[Exercise] Set out exactly, line by line, the stretch of data below that begins at the line containing "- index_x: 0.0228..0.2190" and ends at the line containing "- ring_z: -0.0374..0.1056", with both ends kept.

Content starts

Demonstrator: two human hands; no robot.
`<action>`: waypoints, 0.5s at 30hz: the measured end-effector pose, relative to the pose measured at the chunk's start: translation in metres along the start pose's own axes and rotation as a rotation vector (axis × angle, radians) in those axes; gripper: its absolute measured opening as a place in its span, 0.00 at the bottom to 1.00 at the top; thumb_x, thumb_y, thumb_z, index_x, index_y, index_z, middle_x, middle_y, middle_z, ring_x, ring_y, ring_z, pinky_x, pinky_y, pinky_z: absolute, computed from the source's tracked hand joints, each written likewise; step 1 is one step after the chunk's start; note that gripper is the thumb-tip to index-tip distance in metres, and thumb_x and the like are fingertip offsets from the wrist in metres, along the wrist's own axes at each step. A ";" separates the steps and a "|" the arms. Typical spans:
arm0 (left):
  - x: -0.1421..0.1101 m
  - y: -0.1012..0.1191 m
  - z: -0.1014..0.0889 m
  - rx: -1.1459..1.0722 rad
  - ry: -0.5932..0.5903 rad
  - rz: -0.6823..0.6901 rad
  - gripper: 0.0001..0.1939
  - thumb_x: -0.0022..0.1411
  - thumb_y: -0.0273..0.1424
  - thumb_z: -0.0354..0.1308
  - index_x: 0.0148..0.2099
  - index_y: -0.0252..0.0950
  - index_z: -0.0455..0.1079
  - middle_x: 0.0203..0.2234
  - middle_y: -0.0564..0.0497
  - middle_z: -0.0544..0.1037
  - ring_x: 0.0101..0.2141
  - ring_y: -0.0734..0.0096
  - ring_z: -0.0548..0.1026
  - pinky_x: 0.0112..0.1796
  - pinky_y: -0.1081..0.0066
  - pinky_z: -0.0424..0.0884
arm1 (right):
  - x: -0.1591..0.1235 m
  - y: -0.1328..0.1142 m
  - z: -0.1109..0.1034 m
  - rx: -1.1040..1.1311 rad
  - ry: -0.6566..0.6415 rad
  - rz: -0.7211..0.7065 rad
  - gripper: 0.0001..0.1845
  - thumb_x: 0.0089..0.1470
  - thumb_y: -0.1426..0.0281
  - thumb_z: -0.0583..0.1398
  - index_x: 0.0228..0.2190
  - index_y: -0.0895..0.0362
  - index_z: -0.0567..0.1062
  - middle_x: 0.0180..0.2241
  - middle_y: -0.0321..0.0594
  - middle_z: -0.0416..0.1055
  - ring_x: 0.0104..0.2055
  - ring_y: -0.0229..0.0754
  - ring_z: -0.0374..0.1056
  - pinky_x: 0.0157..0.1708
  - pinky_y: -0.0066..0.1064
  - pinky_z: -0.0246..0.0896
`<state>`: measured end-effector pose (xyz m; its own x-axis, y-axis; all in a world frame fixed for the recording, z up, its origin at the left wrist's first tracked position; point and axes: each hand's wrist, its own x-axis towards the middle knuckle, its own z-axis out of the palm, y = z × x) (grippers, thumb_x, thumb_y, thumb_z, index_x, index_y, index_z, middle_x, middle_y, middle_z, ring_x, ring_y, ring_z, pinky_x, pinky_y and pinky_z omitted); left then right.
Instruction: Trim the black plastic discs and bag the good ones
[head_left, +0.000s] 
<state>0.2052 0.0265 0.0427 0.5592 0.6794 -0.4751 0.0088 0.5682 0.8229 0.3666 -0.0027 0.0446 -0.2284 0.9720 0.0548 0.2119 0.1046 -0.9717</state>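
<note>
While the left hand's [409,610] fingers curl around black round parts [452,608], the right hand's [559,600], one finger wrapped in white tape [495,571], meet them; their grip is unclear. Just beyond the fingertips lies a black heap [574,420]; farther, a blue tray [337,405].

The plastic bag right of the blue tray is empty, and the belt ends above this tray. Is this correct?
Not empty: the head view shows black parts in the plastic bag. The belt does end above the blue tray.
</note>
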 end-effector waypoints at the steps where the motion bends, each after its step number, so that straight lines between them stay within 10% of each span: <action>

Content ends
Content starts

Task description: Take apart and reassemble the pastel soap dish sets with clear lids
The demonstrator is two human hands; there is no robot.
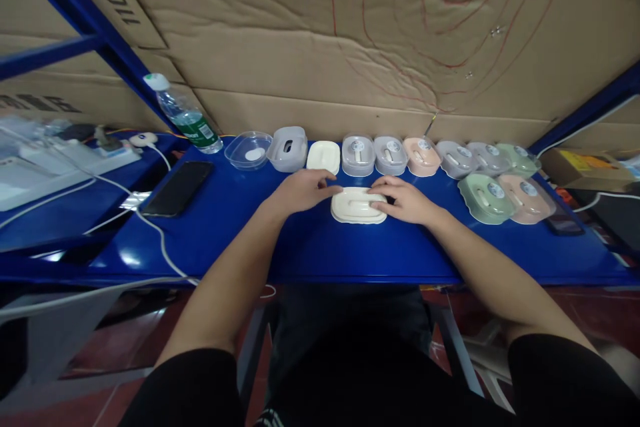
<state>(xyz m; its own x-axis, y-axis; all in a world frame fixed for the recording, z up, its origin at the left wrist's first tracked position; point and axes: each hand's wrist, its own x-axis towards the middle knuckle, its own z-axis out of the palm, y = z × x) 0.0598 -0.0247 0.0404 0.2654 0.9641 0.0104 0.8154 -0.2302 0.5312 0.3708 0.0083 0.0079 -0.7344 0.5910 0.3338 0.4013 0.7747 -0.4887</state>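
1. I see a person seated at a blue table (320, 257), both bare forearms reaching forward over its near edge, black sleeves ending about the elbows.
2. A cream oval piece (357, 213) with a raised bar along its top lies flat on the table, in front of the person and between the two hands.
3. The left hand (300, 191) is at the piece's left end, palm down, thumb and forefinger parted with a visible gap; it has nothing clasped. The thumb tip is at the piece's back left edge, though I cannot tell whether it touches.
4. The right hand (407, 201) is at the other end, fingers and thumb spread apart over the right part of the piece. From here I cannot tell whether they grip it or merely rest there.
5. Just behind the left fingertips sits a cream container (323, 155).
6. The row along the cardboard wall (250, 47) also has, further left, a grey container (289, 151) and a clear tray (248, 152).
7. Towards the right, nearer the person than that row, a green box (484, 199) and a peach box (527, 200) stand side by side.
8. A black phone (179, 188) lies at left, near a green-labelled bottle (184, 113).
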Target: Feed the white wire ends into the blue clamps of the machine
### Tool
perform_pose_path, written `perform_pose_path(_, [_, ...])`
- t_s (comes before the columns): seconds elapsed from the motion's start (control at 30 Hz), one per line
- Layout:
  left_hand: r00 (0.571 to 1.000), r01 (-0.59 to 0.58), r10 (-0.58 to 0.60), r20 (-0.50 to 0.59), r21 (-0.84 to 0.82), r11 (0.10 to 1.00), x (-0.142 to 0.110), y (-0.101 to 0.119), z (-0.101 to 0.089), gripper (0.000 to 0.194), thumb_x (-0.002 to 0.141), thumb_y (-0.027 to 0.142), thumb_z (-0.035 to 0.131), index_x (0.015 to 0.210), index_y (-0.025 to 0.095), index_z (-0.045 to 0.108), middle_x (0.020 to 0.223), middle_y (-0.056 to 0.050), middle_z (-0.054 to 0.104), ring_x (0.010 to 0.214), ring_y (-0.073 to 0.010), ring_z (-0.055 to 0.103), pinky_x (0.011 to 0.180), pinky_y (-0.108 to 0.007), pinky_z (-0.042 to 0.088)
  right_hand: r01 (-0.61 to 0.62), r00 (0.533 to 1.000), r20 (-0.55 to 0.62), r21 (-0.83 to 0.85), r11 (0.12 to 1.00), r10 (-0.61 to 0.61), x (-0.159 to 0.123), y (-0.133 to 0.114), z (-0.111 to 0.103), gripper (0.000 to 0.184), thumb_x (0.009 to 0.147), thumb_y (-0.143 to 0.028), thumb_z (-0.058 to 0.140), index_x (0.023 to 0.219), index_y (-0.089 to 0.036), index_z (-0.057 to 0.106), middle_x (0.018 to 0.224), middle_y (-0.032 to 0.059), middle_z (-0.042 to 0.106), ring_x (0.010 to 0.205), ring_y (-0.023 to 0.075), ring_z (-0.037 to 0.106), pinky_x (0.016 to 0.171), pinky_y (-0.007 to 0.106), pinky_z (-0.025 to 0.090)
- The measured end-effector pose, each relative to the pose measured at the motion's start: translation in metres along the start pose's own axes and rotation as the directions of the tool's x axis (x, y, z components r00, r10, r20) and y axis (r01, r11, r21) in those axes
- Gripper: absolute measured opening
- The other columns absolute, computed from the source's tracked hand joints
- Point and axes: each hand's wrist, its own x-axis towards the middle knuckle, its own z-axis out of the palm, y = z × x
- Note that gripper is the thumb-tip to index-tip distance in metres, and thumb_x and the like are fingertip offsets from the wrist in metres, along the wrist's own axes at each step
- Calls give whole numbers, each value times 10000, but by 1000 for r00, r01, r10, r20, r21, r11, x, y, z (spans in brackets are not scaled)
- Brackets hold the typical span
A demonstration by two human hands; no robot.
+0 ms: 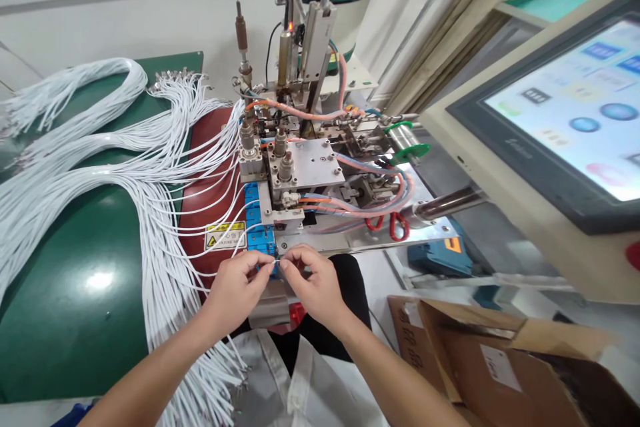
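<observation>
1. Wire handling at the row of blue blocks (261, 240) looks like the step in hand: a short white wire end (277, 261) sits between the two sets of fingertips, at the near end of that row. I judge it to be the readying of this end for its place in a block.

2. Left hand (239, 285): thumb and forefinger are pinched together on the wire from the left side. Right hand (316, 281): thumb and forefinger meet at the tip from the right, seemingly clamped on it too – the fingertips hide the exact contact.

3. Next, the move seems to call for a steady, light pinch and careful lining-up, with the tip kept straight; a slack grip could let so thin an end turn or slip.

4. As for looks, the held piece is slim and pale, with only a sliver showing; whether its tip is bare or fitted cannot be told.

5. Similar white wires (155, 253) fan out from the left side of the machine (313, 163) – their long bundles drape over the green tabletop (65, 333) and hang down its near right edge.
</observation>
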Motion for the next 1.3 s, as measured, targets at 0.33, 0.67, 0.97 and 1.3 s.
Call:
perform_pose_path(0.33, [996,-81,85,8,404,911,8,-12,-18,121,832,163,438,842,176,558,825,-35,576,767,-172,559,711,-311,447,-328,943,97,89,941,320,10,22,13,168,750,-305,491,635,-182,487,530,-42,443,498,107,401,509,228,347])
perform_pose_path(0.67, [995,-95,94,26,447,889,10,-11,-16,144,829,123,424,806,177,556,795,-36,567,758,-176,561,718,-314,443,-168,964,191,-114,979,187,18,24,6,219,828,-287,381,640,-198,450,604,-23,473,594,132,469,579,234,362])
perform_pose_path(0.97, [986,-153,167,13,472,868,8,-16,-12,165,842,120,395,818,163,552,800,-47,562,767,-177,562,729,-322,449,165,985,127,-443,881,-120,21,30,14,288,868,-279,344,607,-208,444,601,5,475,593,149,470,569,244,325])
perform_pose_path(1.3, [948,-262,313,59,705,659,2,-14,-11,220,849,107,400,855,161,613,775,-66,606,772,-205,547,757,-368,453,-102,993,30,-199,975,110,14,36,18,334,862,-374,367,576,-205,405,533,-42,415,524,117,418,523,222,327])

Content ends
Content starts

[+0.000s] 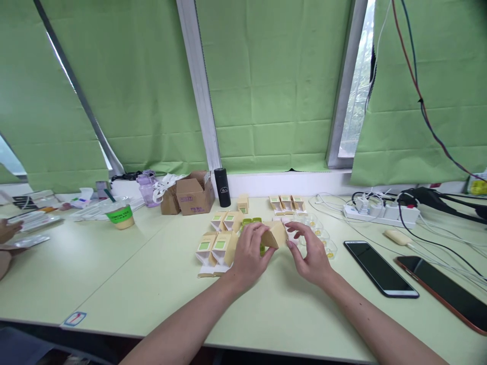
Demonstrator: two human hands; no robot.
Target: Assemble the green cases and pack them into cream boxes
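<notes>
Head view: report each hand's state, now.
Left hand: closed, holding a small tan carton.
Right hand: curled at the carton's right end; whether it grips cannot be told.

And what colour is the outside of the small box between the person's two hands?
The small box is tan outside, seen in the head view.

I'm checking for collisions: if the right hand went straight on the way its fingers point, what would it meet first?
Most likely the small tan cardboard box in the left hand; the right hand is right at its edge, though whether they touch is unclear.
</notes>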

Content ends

[Written answer]
  - index_x: 0.0228..0.2190
  - index_y: -0.0895..0.0362
  - index_z: -0.0567..0.1062
  - middle_x: 0.0180..0.2241
  - middle_y: -0.0321..0.0594
  - middle_z: -0.0416..0.1055
  - ring_x: 0.0104..0.2055
  - ring_y: -0.0229..0.0754
  - ring_z: -0.0374..0.1056

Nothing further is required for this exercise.